Given the results of studies that examine the change in empathy and perspective-taking over the course of marriage, social decentering and RSSD are similarly expected to decline over time. For example, newlyweds seem more cognizant of their spouses’ attitudes and feelings than do longer married couples (Bissonette, Rusbult, & Kilpatrick, 1997). In the first 9 months of marriage, the amount of understanding reported by one spouse related to the adjustment of the other spouse, but this effect did not endure (Pollmann & Finkenauer, 2010). Pollmann and Finkenauer (2010) suggest that the uncertainty that exists in the early stages of marriage lead to increased effort to gain information about each other and that as time passes couples feel more confident about their understanding of each other while actual knowledge remains unchanged. Motivation to engage in cognitive work and perspective-taking decreases the longer a couple is married, perhaps because they feel they know what each other is thinking or the relationship becomes stagnant (Thomas et al., 1997).

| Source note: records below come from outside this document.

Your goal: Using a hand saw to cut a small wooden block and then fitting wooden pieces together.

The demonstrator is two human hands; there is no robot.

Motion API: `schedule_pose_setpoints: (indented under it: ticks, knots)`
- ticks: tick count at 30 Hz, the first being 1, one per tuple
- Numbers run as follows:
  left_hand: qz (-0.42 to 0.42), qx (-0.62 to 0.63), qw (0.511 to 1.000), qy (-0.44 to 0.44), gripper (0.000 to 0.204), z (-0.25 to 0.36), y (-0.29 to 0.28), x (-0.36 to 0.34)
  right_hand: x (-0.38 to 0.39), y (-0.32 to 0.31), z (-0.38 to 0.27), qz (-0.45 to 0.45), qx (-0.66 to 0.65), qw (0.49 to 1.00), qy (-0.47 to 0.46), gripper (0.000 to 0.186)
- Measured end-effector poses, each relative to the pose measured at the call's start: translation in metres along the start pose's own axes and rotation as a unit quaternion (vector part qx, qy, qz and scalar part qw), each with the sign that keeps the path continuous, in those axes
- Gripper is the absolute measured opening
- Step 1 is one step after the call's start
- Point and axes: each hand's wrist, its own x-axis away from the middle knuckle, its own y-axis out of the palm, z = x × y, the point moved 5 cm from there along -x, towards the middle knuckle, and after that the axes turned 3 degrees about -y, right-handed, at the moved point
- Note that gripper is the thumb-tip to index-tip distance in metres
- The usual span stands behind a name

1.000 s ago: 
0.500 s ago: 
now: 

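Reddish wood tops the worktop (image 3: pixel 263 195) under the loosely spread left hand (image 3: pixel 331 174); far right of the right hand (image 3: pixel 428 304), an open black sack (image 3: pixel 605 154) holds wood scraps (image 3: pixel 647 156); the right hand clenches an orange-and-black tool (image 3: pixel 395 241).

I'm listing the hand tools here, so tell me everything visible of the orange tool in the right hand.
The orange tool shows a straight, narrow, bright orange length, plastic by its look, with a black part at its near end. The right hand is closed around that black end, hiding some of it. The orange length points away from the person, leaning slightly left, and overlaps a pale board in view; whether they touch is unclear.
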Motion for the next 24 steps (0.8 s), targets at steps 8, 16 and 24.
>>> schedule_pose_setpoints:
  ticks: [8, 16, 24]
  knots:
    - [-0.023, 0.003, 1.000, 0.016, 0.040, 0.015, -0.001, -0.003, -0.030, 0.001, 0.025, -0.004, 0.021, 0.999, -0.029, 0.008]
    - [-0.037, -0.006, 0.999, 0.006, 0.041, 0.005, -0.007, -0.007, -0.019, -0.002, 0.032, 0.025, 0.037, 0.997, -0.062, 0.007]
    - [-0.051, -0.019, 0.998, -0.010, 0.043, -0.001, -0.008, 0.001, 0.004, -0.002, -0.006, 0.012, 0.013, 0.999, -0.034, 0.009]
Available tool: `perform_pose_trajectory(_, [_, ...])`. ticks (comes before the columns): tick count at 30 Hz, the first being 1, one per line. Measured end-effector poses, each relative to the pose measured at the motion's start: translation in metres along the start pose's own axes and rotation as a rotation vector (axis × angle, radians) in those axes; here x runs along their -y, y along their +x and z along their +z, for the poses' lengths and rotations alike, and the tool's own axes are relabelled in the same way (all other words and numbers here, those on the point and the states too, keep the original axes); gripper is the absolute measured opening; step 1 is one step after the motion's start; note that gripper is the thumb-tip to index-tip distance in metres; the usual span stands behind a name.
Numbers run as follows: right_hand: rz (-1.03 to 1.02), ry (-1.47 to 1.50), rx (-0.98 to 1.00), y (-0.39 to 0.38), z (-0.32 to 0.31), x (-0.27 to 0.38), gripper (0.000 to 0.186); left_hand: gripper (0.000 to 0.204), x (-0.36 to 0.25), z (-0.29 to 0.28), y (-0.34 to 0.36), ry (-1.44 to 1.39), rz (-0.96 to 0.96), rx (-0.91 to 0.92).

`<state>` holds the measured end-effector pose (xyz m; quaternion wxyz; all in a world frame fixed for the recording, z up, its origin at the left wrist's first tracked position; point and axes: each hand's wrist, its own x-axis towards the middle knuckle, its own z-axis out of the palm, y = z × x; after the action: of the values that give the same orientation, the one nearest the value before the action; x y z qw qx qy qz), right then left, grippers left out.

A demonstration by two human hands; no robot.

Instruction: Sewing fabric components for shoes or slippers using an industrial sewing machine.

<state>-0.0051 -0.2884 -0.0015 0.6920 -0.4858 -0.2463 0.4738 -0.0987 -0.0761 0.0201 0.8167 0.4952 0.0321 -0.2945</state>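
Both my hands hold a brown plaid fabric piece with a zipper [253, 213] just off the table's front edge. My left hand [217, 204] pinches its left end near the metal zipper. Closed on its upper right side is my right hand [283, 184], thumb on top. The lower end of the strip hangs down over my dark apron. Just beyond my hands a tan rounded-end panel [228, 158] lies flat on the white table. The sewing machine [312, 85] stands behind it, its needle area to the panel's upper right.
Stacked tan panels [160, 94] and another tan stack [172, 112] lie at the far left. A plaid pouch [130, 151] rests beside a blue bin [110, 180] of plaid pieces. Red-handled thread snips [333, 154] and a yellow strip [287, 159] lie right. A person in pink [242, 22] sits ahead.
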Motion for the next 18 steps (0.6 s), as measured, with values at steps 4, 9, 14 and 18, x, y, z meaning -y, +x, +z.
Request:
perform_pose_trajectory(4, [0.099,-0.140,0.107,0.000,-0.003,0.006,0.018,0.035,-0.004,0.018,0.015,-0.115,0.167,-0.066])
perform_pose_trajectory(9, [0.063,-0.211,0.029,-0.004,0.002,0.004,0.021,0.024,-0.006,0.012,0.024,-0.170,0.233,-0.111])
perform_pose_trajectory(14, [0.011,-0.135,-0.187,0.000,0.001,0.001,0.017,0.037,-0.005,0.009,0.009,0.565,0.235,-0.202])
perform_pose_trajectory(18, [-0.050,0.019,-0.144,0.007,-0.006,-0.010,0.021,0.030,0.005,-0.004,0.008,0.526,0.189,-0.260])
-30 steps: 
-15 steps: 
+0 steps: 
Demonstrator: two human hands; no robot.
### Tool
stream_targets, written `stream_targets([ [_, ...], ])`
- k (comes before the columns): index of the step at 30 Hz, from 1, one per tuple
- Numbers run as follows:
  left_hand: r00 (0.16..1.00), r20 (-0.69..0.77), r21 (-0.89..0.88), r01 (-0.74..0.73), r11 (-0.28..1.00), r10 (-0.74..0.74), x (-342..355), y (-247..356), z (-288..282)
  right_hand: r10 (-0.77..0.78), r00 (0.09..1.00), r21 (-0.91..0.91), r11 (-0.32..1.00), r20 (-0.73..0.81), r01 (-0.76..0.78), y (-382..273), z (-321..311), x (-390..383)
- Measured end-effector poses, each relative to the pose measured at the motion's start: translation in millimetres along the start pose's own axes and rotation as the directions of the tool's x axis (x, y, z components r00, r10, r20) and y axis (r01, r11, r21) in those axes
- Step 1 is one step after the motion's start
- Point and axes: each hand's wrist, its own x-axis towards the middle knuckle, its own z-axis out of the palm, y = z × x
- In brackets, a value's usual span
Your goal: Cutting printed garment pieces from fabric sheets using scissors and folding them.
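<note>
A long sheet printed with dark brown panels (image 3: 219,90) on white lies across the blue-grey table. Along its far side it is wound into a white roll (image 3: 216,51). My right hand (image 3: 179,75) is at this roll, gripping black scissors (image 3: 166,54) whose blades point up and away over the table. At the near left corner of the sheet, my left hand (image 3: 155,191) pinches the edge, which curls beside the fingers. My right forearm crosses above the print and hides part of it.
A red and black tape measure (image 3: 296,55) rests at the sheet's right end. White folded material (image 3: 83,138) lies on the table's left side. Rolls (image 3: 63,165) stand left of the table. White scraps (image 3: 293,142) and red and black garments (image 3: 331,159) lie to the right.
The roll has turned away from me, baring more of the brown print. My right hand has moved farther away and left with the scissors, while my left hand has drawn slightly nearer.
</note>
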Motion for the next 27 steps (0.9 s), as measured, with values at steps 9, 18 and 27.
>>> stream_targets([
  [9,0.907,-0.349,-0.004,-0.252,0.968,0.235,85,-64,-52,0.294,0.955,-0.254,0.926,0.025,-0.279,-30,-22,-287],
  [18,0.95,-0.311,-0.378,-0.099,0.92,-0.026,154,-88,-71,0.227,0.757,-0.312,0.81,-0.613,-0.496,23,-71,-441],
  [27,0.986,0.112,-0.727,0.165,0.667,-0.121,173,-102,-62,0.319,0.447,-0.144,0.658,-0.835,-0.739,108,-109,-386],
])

Besides declining over time, motivation to socially decenter is likely to decline as dissatisfaction and marital distress increase as suggested in Long’s (1993) study of low versus high adjusted couples particularly in terms of his dyadic perspective-taking measure (akin to RSSD). Burleson and Denton (1997) found that perceptual and predictive accuracy were associated with liking in nondistressed couples but were not related to liking in distressed couples. If people are dissatisfied or indifferent toward their partners in their marriages, they are unlikely to exert the effort needed to understand and adapt to their partner through decentering, particularly RSSD, unless they are motivated to either improve the relationship or terminate it. They might also choose to exert the effort to relationally specific decenter if they are motivated to undermine their spouses’ goals or disconfirm and demean their spouses.

Unfortunately, research tends to focus on the impact of empathy/perspective-taking on marital satisfaction and not vice versa. In addition, much of the research depends upon correlations that don’t assess cause and effect. Correlations can be interpreted to mean the level of marital satisfaction might be the cause of a given level of empathy/perspective-taking. This is particularly likely in the instance of RSSD where people’s decentering is directly connected to a specific relationship. Conducting experimental studies where satisfaction with one’s spouse is manipulated to determine the impact on empathy has obvious practical and ethical obstacles.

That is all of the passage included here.